Added some facts about polynomials

--- a/src/HOL/Library/Poly_Deriv.thy	Tue Jan 05 15:38:37 2016 +0100
+++ b/src/HOL/Library/Poly_Deriv.thy	Tue Jan 05 17:54:10 2016 +0100
@@ -95,6 +95,17 @@
 lemma poly_DERIV[simp]: "DERIV (%x. poly p x) x :> poly (pderiv p) x"
   by (induct p, auto intro!: derivative_eq_intros simp add: pderiv_pCons)
 
+lemma continuous_on_poly [continuous_intros]: 
+  fixes p :: "'a :: {real_normed_field} poly"
+  assumes "continuous_on A f"
+  shows   "continuous_on A (\<lambda>x. poly p (f x))"
+proof -
+  have "continuous_on A (\<lambda>x. (\<Sum>i\<le>degree p. (f x) ^ i * coeff p i))" 
+    by (intro continuous_intros assms)
+  also have "\<dots> = (\<lambda>x. poly p (f x))" by (intro ext) (simp add: poly_altdef mult_ac)
+  finally show ?thesis .
+qed
+
 text\<open>Consequences of the derivative theorem above\<close>
 
 lemma poly_differentiable[simp]: "(%x. poly p x) differentiable (at x::real filter)"
@@ -114,6 +125,12 @@
       ==> \<exists>x. a < x & x < b & (poly p x = 0)"

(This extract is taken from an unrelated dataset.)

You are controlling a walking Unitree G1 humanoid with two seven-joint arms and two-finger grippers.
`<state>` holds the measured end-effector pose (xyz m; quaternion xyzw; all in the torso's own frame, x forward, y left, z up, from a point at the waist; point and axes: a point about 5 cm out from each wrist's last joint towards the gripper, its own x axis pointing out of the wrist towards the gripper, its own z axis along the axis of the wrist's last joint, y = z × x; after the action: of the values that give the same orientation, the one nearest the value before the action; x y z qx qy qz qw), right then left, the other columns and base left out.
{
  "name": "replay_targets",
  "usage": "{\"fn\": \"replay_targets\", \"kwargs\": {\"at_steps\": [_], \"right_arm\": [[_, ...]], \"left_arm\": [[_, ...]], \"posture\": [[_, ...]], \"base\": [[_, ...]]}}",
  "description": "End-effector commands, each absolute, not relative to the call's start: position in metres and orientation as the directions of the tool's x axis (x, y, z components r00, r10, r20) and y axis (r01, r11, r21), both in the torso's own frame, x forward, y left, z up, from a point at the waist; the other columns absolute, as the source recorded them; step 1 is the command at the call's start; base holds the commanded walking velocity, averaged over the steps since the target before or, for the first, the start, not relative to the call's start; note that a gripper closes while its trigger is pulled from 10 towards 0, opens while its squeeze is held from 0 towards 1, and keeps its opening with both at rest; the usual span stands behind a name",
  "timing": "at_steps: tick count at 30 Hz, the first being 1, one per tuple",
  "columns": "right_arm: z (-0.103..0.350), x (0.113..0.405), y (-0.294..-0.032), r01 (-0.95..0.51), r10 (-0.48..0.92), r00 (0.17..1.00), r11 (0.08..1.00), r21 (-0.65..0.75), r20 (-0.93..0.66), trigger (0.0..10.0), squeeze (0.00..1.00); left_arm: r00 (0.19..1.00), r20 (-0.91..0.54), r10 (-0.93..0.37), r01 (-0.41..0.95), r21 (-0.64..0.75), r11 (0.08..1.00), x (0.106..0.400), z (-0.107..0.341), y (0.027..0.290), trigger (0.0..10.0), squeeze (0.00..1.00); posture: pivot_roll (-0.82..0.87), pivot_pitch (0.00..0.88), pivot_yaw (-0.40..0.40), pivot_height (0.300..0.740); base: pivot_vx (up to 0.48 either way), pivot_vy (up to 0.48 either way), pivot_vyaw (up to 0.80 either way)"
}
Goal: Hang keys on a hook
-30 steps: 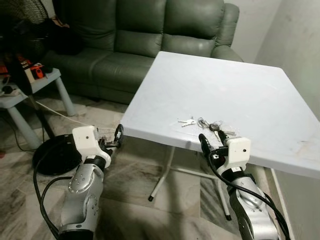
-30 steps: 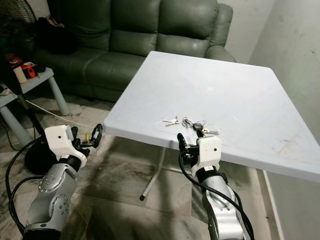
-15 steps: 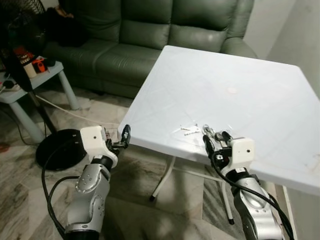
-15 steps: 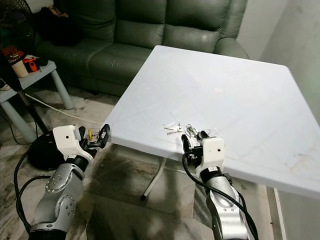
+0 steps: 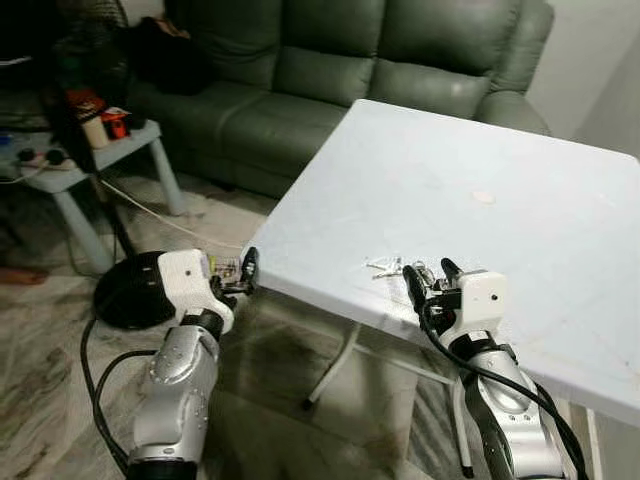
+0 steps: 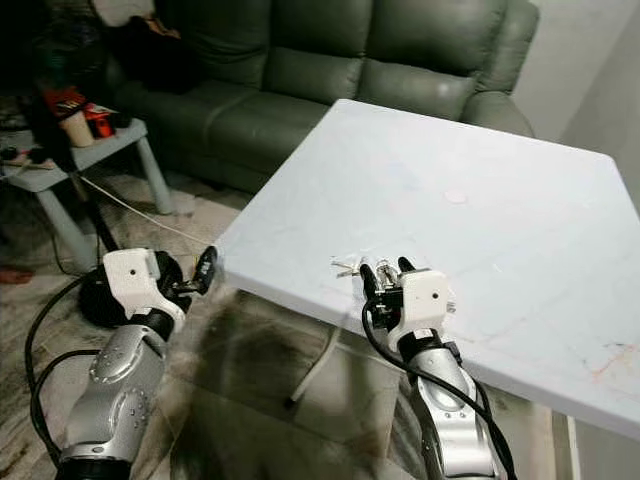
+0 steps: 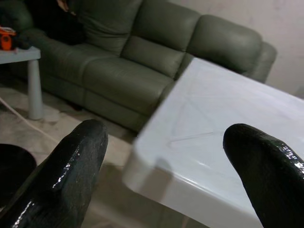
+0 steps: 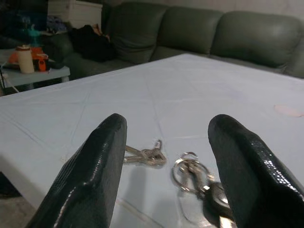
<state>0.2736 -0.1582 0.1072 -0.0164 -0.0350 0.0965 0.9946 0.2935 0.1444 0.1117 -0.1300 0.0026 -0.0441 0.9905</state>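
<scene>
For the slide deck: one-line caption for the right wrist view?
Open right gripper poised over silver keys on white table.

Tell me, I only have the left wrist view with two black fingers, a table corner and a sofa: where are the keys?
Observer: The keys lie on the white table near its front edge, just ahead of the right gripper.
Operator: Is that gripper ready to take them?
Observer: Its fingers are spread open above the tabletop, holding nothing.
Operator: One bunch or separate pieces?
Observer: A ring with a dark fob, and silver keys lying beside it.
</scene>
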Motion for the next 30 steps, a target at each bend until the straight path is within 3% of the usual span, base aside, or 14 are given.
{"fn": "replay_targets", "kwargs": {"at_steps": [1,7,30], "right_arm": [[0.1099,0.2739,-0.1628,-0.183,0.186,0.980,0.982,-0.050,0.072,10.0,0.00],[0.1085,0.2735,-0.1623,-0.205,0.207,0.977,0.978,-0.035,0.054,10.0,0.00],[0.1053,0.2746,-0.1615,-0.215,0.215,0.976,0.976,-0.033,0.020,10.0,0.00]], "left_arm": [[0.994,0.014,-0.110,0.110,-0.250,0.962,0.2953,0.1138,0.1380,10.0,0.00],[0.992,0.019,-0.123,0.124,-0.248,0.961,0.2939,0.1134,0.1353,10.0,0.00],[0.989,0.020,-0.150,0.150,-0.249,0.957,0.2932,0.1123,0.1314,10.0,0.00]], "posture": [[0.00,0.000,-0.052,0.715],[0.00,0.000,-0.053,0.715],[0.00,0.000,-0.056,0.715]], "base": [[0.000,0.000,0.00],[0.000,0.000,0.00],[0.000,0.000,-0.77]]}}
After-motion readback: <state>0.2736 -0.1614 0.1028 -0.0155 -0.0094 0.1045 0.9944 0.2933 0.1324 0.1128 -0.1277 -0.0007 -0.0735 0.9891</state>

 by (insert poly_IVT_pos [where p = "- p" ]) simp
 
+lemma poly_IVT:
+  fixes p::"real poly"
+  assumes "a<b" and "poly p a * poly p b < 0"
+  shows "\<exists>x>a. x < b \<and> poly p x = 0"
+by (metis assms(1) assms(2) less_not_sym mult_less_0_iff poly_IVT_neg poly_IVT_pos)
+
 lemma poly_MVT: "(a::real) < b ==>
      \<exists>x. a < x & x < b & (poly p b - poly p a = (b - a) * poly (pderiv p) x)"
 using MVT [of a b "poly p"]
@@ -122,6 +139,53 @@
 apply (auto simp add: mult_left_cancel poly_DERIV [THEN DERIV_unique])
 done
 
+lemma poly_MVT':
+  assumes "{min a b..max a b} \<subseteq> A"
+  shows   "\<exists>x\<in>A. poly p b - poly p a = (b - a) * poly (pderiv p) (x::real)"
+proof (cases a b rule: linorder_cases)
+  case less
+  from poly_MVT[OF less, of p] guess x by (elim exE conjE)
+  thus ?thesis by (intro bexI[of _ x]) (auto intro!: subsetD[OF assms])
+
+next
+  case greater
+  from poly_MVT[OF greater, of p] guess x by (elim exE conjE)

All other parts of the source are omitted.